Research Topic

3. Role of organelle interaction in optimizing carbon assimilation

Gilles Curien and Giovanni Finazzi

In the course of evolution photosynthetic organisms developed sophisticated molecular regulatory mechanisms allowing optimization of light capture and distribution of the energy temporally stored in carbon/redox compounds. The molecular details and the integrated functioning of these dynamical systems is still not well understood. Improvement on our understanding requires to fill in the bridge between abundant (but still insufficient) molecular details, communication between mitochondria (the motor) and chloroplast (the solar panel) and systems behavior at the cellular level. Our recent data (Bailleul et al., 2015) indicate that this mechanism is particularly relevant in diatoms, i.e. organisms that have been dominating photosynthetic marine eukaryotes in the last 35 millions of years. In diatoms, regulation of the ATP/NADPH ratio for proper carbon assimilation occurs through extensive energetic exchanges between plastids and mitochondria (Figure 4). This interaction comprises the rerouting of reducing power generated in the plastid towards mitochondria and the import of mitochondrial ATP into the plastid, and is mandatory for optimized carbon fixation and growth. We propose that the process may have contributed to the ecological success of diatoms in the ocean (see our highlights).

Figure 4:
Representation of a diatom and of the cellular mechanisms coupling photosynthesis and respiration in that organism. The chloroplast, producing ATP and NADPH thanks to light, is closely associated to the mitochondria where respiration occurs. These two sub-cellular compartments can thus exchange the ATP or the NADPH molecule that they produce optimizing CO2 fixation in diatoms.
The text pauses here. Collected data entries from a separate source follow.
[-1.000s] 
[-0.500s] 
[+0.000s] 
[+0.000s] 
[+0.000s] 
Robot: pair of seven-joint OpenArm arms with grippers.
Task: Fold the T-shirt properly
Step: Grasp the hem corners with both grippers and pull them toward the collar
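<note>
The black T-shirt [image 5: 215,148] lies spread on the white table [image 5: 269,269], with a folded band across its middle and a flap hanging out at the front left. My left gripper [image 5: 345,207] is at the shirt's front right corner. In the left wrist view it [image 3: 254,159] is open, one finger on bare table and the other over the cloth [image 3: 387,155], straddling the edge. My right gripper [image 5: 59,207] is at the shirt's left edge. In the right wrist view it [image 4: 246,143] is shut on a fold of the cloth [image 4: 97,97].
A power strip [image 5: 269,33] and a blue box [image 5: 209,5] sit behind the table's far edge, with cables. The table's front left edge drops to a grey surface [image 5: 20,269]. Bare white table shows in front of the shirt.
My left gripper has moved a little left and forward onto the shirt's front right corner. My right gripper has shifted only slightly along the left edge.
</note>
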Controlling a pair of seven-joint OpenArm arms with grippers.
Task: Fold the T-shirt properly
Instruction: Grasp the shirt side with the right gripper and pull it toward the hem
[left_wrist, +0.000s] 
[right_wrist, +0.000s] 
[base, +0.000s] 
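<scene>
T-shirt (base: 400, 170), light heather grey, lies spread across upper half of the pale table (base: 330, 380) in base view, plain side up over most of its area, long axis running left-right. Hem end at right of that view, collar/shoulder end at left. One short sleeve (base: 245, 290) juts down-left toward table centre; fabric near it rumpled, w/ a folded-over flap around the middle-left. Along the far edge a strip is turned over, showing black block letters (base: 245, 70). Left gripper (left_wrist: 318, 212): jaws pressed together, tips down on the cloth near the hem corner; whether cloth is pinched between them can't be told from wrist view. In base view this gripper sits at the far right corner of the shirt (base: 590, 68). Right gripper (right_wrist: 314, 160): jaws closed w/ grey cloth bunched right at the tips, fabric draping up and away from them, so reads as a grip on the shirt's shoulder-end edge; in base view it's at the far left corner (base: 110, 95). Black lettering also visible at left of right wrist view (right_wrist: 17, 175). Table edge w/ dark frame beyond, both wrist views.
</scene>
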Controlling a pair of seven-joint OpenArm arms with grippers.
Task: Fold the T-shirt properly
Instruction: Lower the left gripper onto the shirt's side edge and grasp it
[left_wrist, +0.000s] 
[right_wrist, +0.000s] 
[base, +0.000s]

In this project we want to investigate the mechanisms regulating the energy fluxes. Unlike a power station, which supplies only one form of energy, electricity, the chloroplast must supply both ATP and NADPH in precisely the right proportion to match consumption. The ATP/NADPH ratio and its control set into place by photosynthetic organisms during evolution under natural evolutionary pressure is expected not to be optimal for biotechnological applications. In order to manipulate the ATP/NADPH ratio we have started identifying the molecular actors responsible for the synthesis (e.g. NAD+ kinase and its control), and exchange (i.e. the malate shuttle in diatoms) of reducing power in plants and algae. Our goal is to build a comprehensive model of energy fluxes in the plant cell starting from a detailed description of metabolism in algae. For this we will extend our expertise in modelling metabolism from the model plant Arabidopsis thaliana (Curien et al., 2009, Curien et al., 2014) to other organisms using metabolic reconstructions (Figure 5) and modelling in collaboration with EDyP team (our institute, BGE laboratory, CEA-Grenoble) and partners from abroad (O. Ebenhöh, Ebenhöh et al., 2014,Figure 6), in the frame of a Marie Curie ITN project (AccliPhot project), which includes 12 partners from six different European countries.

Figure 5:
Reconstruction of metabolic networks. The understanding of multi-compartimented processes involving thousands of compounds (proteins, metabolites, membranes) and multi-level controls (phosphorylation, allosteric controls, transport processes) requires the development of new visualisation tools. Such bioinformatics tools are useful to generate new hypotheses and interpret data but also to communicate and transmit knowledge across generations. The experience acquired on the reconstruction of A. thaliana metabolism (work in progress in collaboration with team 1, team 3 and EDyP team (our institute, BGE laboratory, CEA-Grenoble - GRAL project) will be re-invested for in silico reconstruction of algae metabolism dedicated to a detailed representation of energetic processes.

Figure 6:
Short-term acclimation of the photosynthetic electron transfer chain to changing light: A mathematical model Ebenhöh et al., 2014.

We are also developing biotechnology application of our studies to improve algal biomass productivity, in collaboration with the French SME Fermentalg.